• **WHAT YOU SHOULD DO**
Reproduce, exactly and in full, the lines from the one with "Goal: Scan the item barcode" through the one with "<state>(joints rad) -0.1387" in the data below; drop pictures.

• **DATA**
================================

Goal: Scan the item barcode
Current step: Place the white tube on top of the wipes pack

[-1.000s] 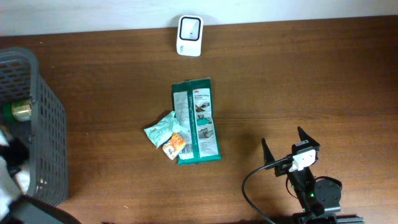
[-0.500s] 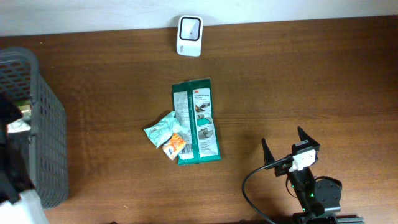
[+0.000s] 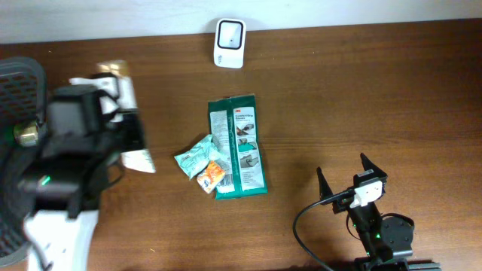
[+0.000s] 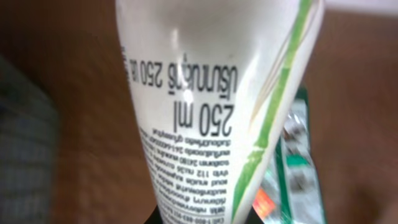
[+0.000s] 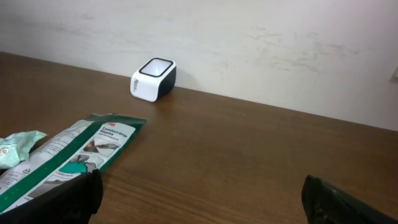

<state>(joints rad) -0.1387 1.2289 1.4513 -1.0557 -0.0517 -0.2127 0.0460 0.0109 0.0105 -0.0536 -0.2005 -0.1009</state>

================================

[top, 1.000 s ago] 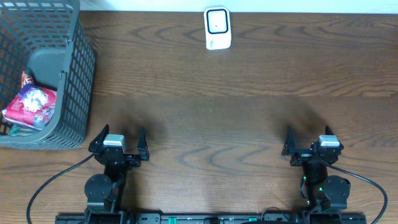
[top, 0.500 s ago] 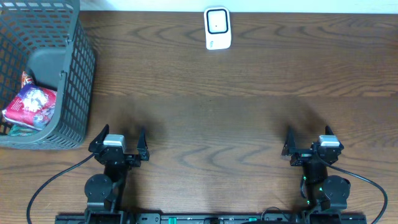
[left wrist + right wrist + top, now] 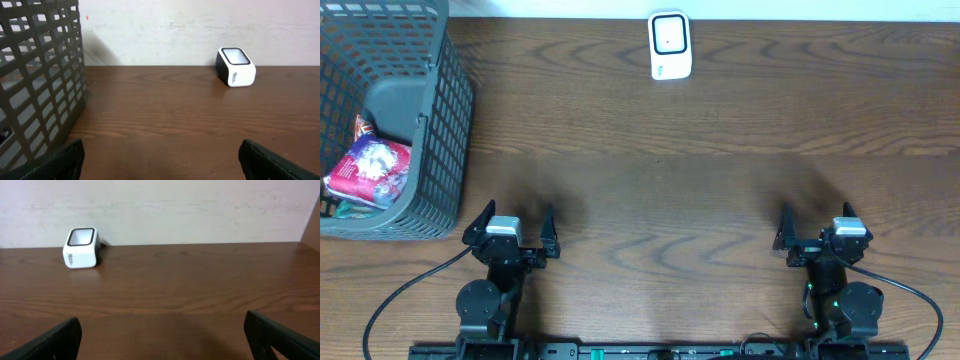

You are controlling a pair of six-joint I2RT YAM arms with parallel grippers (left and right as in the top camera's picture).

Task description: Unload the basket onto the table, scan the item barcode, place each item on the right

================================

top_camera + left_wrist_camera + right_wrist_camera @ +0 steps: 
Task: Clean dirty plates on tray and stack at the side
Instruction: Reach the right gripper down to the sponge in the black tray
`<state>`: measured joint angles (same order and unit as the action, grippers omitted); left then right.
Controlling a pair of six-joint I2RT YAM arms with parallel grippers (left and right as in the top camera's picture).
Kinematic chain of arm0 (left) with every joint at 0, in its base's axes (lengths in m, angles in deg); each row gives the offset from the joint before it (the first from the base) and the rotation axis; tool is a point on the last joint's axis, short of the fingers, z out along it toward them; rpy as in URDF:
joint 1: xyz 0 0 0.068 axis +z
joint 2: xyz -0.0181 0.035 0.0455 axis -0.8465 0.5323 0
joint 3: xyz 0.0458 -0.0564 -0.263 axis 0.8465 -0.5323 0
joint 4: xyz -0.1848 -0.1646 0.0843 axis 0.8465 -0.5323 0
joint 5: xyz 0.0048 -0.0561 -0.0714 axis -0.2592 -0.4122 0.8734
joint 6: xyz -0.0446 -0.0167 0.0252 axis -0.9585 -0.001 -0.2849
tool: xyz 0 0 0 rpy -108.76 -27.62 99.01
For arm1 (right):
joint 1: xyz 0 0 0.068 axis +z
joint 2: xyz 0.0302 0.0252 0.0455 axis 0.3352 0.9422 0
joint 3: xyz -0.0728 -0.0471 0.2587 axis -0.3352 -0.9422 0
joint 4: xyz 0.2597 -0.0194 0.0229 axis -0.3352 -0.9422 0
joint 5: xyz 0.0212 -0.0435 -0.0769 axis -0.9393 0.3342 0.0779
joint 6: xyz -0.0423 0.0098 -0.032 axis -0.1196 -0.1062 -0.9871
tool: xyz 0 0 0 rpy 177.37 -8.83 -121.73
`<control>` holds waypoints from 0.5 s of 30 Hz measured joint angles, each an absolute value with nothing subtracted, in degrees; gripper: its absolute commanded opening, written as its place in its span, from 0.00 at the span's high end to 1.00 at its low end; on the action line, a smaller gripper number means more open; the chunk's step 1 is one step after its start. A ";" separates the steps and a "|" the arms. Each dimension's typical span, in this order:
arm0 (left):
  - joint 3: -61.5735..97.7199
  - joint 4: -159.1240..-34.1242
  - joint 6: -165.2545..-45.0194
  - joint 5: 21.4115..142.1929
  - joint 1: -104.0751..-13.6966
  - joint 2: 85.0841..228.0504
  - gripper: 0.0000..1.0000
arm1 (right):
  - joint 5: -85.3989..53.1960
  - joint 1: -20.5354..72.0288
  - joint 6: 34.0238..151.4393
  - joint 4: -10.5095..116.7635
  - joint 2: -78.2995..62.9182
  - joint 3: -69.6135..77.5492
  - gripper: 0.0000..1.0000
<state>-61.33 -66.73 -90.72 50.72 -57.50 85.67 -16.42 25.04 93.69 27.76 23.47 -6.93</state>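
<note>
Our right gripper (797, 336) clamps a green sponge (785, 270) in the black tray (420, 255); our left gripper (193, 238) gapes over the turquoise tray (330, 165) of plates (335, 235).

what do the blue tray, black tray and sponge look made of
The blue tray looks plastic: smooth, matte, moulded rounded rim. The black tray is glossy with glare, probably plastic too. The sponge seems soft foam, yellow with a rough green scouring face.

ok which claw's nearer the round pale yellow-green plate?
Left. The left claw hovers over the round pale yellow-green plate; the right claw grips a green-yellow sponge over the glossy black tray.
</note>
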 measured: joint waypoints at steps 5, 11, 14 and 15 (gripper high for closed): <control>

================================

• **OUTPUT OF THE TASK**
Goal: Scan the item barcode
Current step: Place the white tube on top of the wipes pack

[-1.000s] 
[-0.500s] 
[+0.000s] 
[+0.000s] 
[+0.000s] 

<state>(joints rad) -0.1387 1.2289 1.4513 -1.0557 -0.0517 -0.2127 0.0460 0.0109 0.0105 -0.0536 -0.2005 -0.1009</state>

Nothing else is needed for this exercise.